Activity => Your task is to copy each line of the material that includes "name".
○ ○ ○ ○ ○ ○ ○
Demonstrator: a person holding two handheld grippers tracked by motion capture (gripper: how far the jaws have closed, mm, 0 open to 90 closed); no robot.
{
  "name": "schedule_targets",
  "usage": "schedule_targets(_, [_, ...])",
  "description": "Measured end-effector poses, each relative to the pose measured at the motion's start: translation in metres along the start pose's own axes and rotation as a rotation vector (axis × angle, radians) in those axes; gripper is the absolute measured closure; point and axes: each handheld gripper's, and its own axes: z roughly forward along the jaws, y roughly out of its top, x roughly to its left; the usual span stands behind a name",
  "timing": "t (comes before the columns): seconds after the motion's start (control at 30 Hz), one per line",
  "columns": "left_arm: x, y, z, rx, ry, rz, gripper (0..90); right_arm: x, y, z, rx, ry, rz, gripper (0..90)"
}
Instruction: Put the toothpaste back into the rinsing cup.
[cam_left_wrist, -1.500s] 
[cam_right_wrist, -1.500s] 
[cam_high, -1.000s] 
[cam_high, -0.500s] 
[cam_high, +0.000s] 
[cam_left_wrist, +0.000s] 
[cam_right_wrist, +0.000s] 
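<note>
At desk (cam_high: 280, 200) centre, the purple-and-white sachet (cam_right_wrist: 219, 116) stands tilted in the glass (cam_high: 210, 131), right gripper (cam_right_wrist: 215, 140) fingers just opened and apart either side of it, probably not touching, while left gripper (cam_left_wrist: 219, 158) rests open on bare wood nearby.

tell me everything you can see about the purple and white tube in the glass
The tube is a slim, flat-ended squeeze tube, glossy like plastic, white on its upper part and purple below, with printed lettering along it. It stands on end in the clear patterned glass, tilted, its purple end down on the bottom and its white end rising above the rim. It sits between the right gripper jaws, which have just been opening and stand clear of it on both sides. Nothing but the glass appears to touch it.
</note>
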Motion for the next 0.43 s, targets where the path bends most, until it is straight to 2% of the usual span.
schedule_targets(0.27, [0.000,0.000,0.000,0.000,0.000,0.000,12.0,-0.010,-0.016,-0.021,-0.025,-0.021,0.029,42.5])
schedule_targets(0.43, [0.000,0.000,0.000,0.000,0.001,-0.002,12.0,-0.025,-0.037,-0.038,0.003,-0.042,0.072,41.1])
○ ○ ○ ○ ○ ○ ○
Solution below =>
  "name": "schedule_targets",
  "description": "Measured end-effector poses, each relative to the pose measured at the motion's start: translation in metres along the start pose's own axes and rotation as a rotation vector (axis × angle, radians) in those axes; gripper is the absolute measured closure; point and axes: each handheld gripper's, and its own axes: z roughly forward along the jaws, y roughly out of its top, x roughly to its left; the usual span stands behind a name",

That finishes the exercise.